--- What is needed ---
The data that follows must be transcribed in full and exactly, minus the pictures.

════

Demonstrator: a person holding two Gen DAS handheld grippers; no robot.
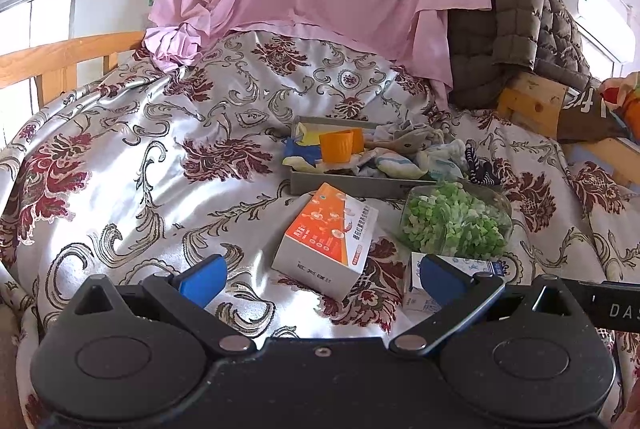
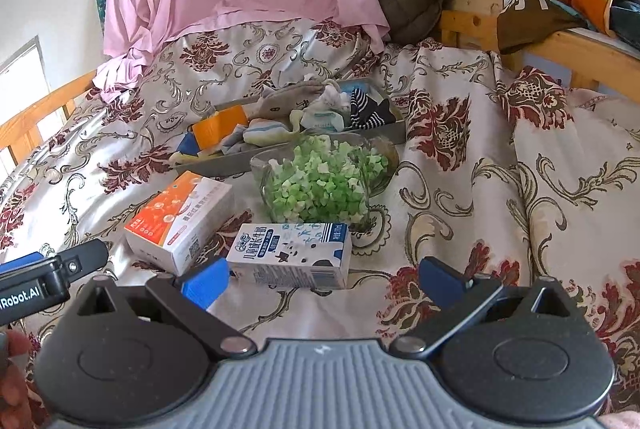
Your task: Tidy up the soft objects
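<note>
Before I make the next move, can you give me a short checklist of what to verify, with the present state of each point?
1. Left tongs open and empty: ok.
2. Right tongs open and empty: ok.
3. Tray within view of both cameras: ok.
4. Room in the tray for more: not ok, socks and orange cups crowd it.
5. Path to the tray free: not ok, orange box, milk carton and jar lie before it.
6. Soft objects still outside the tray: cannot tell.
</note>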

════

--- Completed task ---
Demonstrator: a person holding two Gen DAS handheld grippers; no robot.
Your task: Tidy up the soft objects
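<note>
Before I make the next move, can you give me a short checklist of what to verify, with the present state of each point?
1. Left tongs open and empty: ok.
2. Right tongs open and empty: ok.
3. Tray within view of both cameras: ok.
4. Room in the tray for more: not ok, socks and orange cups crowd it.
5. Path to the tray free: not ok, orange box, milk carton and jar lie before it.
6. Soft objects still outside the tray: cannot tell.
</note>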

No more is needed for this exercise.